My wife mentioned reading something about how people are 'rethinking retirement' which means that they are not retiring and are instead working. More people are hitting retirement age without enough saved to retire and stop working so more people are working past 65. I figured in the 'olden day's when people people would have also hit 65 without enough money but would just end up destitute more often as employers wouldn't have wanted to hire older people. I have this impression that employers would not employ people over 65 in decades past. Are people working past age 65 a lot more nowadays than in the past? This lead me to investigate the labor force participation rates for people age 65 and older.
I had to pull data from a few sources to get the picture long term as well as to look at it a couple ways.

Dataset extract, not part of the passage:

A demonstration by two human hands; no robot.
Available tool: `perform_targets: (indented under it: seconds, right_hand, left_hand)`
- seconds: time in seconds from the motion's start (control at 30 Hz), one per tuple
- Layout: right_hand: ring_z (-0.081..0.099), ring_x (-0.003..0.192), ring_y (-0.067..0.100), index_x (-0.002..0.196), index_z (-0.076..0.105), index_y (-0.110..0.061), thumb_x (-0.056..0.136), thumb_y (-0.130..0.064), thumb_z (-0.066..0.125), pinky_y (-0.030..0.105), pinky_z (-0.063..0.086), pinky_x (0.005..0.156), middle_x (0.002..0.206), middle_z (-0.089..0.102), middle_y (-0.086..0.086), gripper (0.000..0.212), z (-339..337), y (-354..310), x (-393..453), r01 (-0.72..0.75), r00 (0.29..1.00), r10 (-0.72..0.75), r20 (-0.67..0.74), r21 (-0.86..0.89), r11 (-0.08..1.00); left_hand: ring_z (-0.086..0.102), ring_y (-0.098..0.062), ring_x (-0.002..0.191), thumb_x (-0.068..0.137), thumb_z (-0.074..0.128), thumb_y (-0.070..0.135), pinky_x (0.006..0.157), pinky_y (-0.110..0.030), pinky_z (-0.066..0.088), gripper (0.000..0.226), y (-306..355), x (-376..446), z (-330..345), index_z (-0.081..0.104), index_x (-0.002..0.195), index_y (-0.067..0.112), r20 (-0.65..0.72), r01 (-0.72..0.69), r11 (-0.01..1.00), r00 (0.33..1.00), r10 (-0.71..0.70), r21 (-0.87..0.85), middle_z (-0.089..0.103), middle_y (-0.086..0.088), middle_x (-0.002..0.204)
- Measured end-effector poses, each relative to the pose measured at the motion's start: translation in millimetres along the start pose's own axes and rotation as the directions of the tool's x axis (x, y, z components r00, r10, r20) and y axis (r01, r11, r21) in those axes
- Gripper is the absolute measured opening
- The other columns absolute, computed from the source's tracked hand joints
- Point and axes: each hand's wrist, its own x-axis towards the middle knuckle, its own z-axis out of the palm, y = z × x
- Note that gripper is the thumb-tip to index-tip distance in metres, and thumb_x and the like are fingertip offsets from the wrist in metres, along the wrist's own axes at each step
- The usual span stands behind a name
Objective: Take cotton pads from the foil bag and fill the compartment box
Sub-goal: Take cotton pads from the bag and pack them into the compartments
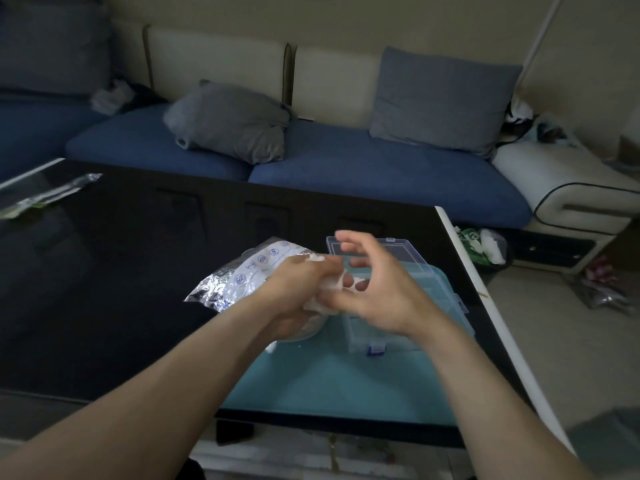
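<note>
Left hand (298, 289) clutched cotton pads (325, 299) beside foil bag (239, 271); right hand (377, 289), fingers loose, poised over box (408, 251) to take some.

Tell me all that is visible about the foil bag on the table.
The foil bag is crinkled, shiny silver with a white panel printed with small blue round symbols. It lies tilted on the dark glossy table, left of the clear compartment box, its near end by a teal mat. The left hand covers its right end and grips white cotton pads there; the opening is hidden.
</note>
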Motion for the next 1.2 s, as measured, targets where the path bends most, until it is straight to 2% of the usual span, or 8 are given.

The table from the Census Statistical Abstract titled Civilian Labor Force - Percent Distribution by Sex and Age: 1980 to 2009 tells us what % of the labor force is in each age group. Another table from the Census gives us the Resident Population by Sex and Age : 1980 to 2009.
For older data I also looked at the Census Population by age back to 1900. and the treasure trove of old stuff in the Historical Statistics of the United States Colonial Times to 1970 which has older labor force info in Series D 29-41. Labor Force, by Age and Sex : 1890 to 1970. The best data for 1890 to 1970 was in that document.
If you add it all up the information is as follows :
|# over 65 in labor force||population over 65||% in labor|
Here is the labor force participation rate for the population 65 years or older over the past 60 years :
Now this is for both men and women. Interestingly the labor force participation rates dropped dropped significantly for men over 65 from 1940 to 1970. However when you look at the long term trend for women over 65 there has not been as much change in the labor participation rate.
If you look at it split by gender then the difference is considerable. Here's the summary chart that best shows all the data in one picture:
Men over age 65 used to work a lot more than they do nowadays.
From 1890 to 1990 the percent of men over age 65 who participated in the labor force dropped drastically. In 1890 the labor force participation rate for men over 65 was over 68% and by 1990 it had dropped to just 16%. In the 20 years since 1990 the labor force participation for men over 65 has started to inch back up and grew from 16% in 1990 to above 21% in 2009. I would assume that a significant reason for the decline in labor force participation for men has been from the advent of pension plans and Social Security. But that is just an assumption on my part.
Women over age 65 have not worked much over 10% historically
Historically from 1890 to 1940 the labor participation rate for women was under 10%. Then in the 50's through 70's there was a bit of an increase up a little over 10%. The current 13% participation rate for women over 65 is the highest its been in the history that I looked at.
Turns out I was wrong. In the 'olden day's men over 65 used to work a LOT more than they do nowadays and older women didn't work much.
Bottom line : The past 20 years has seen an increase in the labor force participation of people older than 65 years. However in previous decades from 1890 to 1990 the labor force participation rates had been steadily decreasing for men and generally flat for women.